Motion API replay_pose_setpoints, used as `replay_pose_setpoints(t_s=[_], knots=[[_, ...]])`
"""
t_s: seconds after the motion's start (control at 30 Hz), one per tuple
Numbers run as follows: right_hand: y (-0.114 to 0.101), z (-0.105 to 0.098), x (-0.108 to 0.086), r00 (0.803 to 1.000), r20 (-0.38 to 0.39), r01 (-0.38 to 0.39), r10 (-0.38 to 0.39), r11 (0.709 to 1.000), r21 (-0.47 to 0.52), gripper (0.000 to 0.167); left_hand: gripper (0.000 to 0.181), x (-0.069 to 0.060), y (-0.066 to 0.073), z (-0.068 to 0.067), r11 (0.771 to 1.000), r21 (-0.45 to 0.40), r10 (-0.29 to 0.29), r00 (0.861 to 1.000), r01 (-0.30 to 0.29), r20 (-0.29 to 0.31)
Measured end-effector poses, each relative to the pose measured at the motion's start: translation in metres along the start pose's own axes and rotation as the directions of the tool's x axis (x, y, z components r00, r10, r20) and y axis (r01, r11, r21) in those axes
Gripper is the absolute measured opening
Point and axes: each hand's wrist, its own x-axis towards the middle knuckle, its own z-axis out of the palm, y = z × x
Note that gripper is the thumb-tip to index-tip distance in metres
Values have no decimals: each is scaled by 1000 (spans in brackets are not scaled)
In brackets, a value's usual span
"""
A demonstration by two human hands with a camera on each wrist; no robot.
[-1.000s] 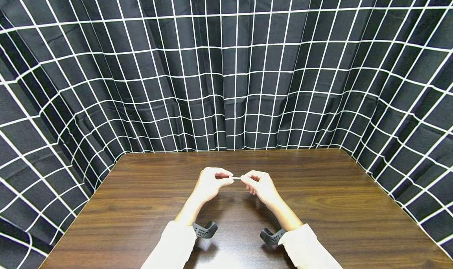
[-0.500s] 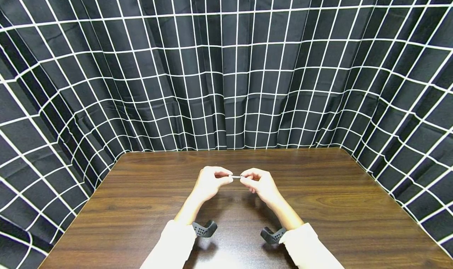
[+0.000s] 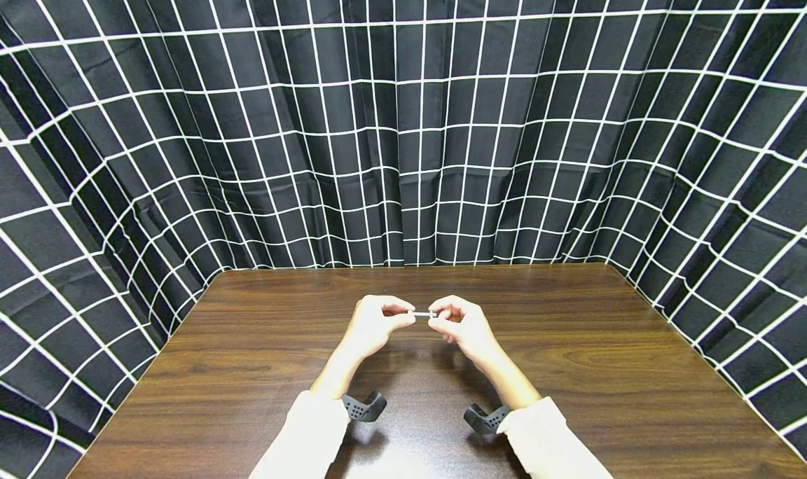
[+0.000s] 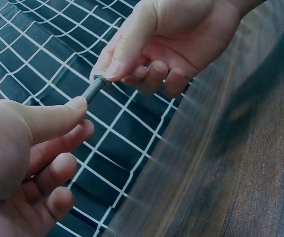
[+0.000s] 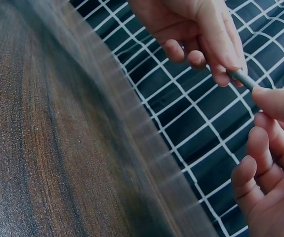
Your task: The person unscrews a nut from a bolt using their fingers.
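A thin grey metal bolt [image 3: 422, 314] is held level above the table between both hands, its threads showing in the left wrist view [image 4: 93, 92]. The left hand [image 3: 370, 330] pinches one end between thumb and fingers. At the other end, the right hand [image 3: 471, 333] has its thumb and index fingertips round a small, wider piece [image 4: 100, 79] that looks like a nut. The right wrist view shows the bolt [image 5: 245, 80] running between the two sets of fingertips. Fingertips hide both bolt ends in part.
The brown wooden table [image 3: 284, 304] lies beneath both hands. Behind it and at both sides hangs a dark curtain [image 3: 410, 150] with a white grid. Each wrist wears a dark band mount, on the left [image 3: 366, 407] and on the right [image 3: 486, 419].
The right hand's fingertips have risen slightly and moved apart, showing the small wider piece between them. The left hand has stayed almost still, with the bolt still in its pinch.
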Motion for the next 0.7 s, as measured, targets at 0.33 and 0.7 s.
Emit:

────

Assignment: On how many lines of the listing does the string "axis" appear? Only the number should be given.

The completed task: 2